◆ **ASSIGNMENT**:
Print the whole listing exactly as it appears, but skip the pictures.

◆ **DATA BLOCK**:
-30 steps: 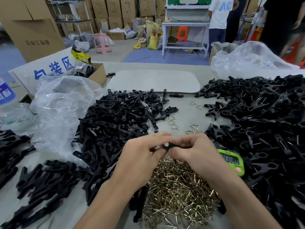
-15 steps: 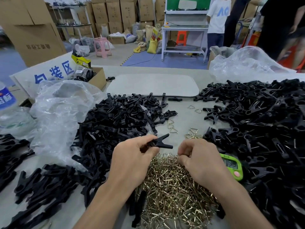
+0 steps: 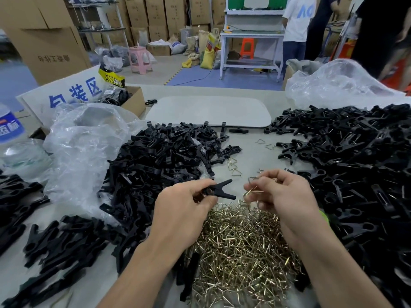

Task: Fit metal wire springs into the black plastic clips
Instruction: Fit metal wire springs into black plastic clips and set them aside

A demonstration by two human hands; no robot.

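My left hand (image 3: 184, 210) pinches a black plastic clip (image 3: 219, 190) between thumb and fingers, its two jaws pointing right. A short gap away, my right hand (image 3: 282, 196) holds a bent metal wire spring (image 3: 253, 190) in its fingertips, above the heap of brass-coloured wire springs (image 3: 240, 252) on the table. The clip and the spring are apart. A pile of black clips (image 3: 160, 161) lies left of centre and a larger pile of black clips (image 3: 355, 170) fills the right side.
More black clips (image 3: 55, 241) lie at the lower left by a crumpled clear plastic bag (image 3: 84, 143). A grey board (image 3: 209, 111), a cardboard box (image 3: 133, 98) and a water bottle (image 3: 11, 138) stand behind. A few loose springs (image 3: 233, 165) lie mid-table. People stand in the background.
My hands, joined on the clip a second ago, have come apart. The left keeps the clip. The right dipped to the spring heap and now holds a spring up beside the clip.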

◆ **EXPECTED OUTPUT**:
-30 steps: 
-15 steps: 
+0 steps: 

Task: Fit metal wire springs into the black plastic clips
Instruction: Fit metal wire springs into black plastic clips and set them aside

A demonstration by two human hands; no robot.

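My left hand (image 3: 184, 210) pinches a black plastic clip (image 3: 219, 190) between thumb and fingers, its two jaws pointing right. A short gap away, my right hand (image 3: 282, 196) holds a bent metal wire spring (image 3: 253, 190) in its fingertips, above the heap of brass-coloured wire springs (image 3: 240, 252) on the table. The clip and the spring are apart. A pile of black clips (image 3: 160, 161) lies left of centre and a larger pile of black clips (image 3: 355, 170) fills the right side.
More black clips (image 3: 55, 241) lie at the lower left by a crumpled clear plastic bag (image 3: 84, 143). A grey board (image 3: 209, 111), a cardboard box (image 3: 133, 98) and a water bottle (image 3: 11, 138) stand behind. A few loose springs (image 3: 233, 165) lie mid-table. People stand in the background.
My hands, joined on the clip a second ago, have come apart. The left keeps the clip. The right dipped to the spring heap and now holds a spring up beside the clip.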

With the answer given, the exercise is complete.